TMI: More typechecker refactoring
Feb. 25th, 2013 08:12 pm
failures:
[run-pass] /Users/tchevalier/rust3/src/test/run-pass/unreachable-code-1.rs
[run-pass] /Users/tchevalier/rust3/src/test/run-pass/unreachable-code.rs
[run-pass] /Users/tchevalier/rust3/src/test/run-pass/weird-exprs.rs
There was something satisfying about that. Little weird-exprs tests doing their job.
As for why the unreachable-code tests failed: trans (the part of rustc that translates Rust to LLVM) tries to use type information to avoid generating code for unreachable Rust expressions. This is all pretty ad hoc, but since we have the _|_ type in the type system, why not use it?
The expression in this case looks like return + 1. In the old typechecker, if you looked up the type for this instance of 1, it would have been int or uint. But return always returns and arguments to + in Rust are always evaluated left to right, so we know that the 1 is unreachable here. So the new typechecker says 1 has type _|_ in this context.
That caused the code to translate int literals to complain, since it's not expecting an int to have type _|_. Why would anyone write code like this, you ask? They probably wouldn't, but macros could.)
So I'll just make trans more consistent in when it avoids generating code for unreachable expressions. Arguably it might be better to make trans not approximate what code is unreachable and just treat _|_-typed things as if they are reachable and generate code for them, but that's a change for another day.
(no subject)
Date: 2013-02-27 01:06 am (UTC)Hmm, I think you're right about that, though I need to think about it more. And that would be too bad, since what you're describing about derived forms is exactly one of the sorts of things I'd like to use refinements for in the Rust compiler. More study needed, obviously.

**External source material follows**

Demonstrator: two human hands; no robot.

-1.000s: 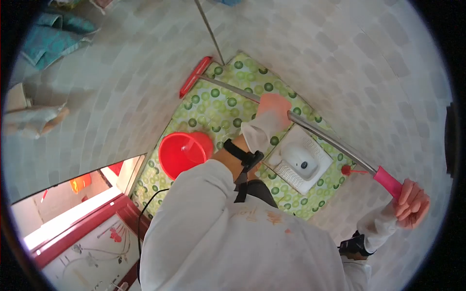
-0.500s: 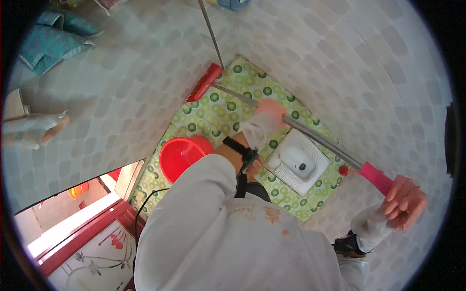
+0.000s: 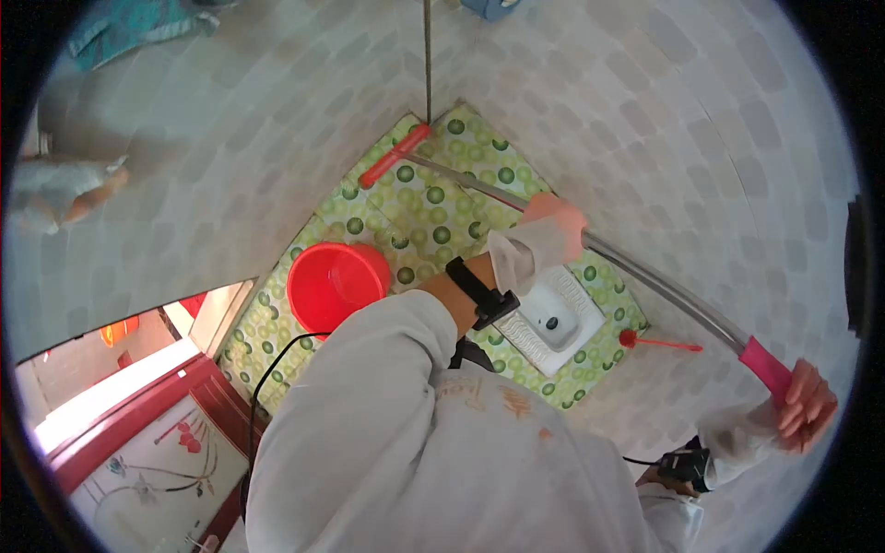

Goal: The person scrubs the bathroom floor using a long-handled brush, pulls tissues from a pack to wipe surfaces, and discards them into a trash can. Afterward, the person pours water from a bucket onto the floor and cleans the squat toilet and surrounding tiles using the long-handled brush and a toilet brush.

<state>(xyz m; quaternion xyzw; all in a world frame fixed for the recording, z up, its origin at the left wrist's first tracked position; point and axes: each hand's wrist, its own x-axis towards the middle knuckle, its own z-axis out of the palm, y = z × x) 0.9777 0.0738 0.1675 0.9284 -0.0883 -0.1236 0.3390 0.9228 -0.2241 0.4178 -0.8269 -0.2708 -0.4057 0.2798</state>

As far as things like even-length lists (or vectors) or red-black tree invariants, I'm not sure that expressing these is a priority, because we're trying to focus on expressing patterns that occur frequently in systems programs. Obviously, you might use a red-black tree when writing an OS, but I'm not sure how urgent it would be, for people really writing systems code, to verify its correctness through types (rather than testing). In Rust we're focusing on trying to capture patterns that already arise in C and C++ programs and make them checkable by the compiler -- while integrating more ambitious static property checking on top of Rust would be an interesting research project for somebody, I'm not sure how much of a priority it is for us. I personally want refinements to eliminate "fail, the impossible happened" cases in the compiler, which could be addressed with subsets of enums (even if it's not exactly clear right now how to carve out a system that's just powerful enough).